## [To do]
Throughout the listing below, show every line in which "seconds" occurs.

——

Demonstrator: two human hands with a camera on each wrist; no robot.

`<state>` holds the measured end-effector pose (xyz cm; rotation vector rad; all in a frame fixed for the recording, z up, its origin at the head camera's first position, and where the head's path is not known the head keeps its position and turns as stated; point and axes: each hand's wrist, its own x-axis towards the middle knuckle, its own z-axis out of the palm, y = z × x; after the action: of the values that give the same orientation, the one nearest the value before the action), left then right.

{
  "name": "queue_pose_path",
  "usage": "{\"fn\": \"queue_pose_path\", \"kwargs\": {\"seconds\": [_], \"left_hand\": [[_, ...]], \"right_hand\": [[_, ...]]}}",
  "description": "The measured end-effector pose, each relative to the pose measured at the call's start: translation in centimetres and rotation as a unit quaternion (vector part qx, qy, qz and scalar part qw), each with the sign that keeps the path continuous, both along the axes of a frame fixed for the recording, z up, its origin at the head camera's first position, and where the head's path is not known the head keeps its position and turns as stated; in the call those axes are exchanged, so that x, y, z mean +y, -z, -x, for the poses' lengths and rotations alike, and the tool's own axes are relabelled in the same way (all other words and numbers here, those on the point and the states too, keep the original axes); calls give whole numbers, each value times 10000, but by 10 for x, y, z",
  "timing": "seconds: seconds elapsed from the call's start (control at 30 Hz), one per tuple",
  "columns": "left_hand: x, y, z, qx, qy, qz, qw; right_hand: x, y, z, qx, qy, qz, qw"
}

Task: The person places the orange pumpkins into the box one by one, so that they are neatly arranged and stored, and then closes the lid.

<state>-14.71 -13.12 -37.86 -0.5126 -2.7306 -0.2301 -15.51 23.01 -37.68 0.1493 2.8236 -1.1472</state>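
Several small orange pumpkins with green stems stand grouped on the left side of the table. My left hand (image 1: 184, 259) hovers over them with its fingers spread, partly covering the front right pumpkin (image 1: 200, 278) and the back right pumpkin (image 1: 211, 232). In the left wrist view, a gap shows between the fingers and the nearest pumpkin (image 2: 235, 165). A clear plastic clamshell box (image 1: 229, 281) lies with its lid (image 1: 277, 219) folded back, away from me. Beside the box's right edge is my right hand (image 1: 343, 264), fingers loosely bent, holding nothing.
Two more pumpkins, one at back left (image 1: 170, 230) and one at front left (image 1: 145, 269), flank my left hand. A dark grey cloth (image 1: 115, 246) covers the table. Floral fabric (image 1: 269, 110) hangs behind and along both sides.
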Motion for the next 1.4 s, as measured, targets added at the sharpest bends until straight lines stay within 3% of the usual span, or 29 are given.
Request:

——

## [Task result]
  "usage": "{\"fn\": \"queue_pose_path\", \"kwargs\": {\"seconds\": [_], \"left_hand\": [[_, ...]], \"right_hand\": [[_, ...]]}}",
  "timing": "seconds: seconds elapsed from the call's start (control at 30 Hz), one per tuple",

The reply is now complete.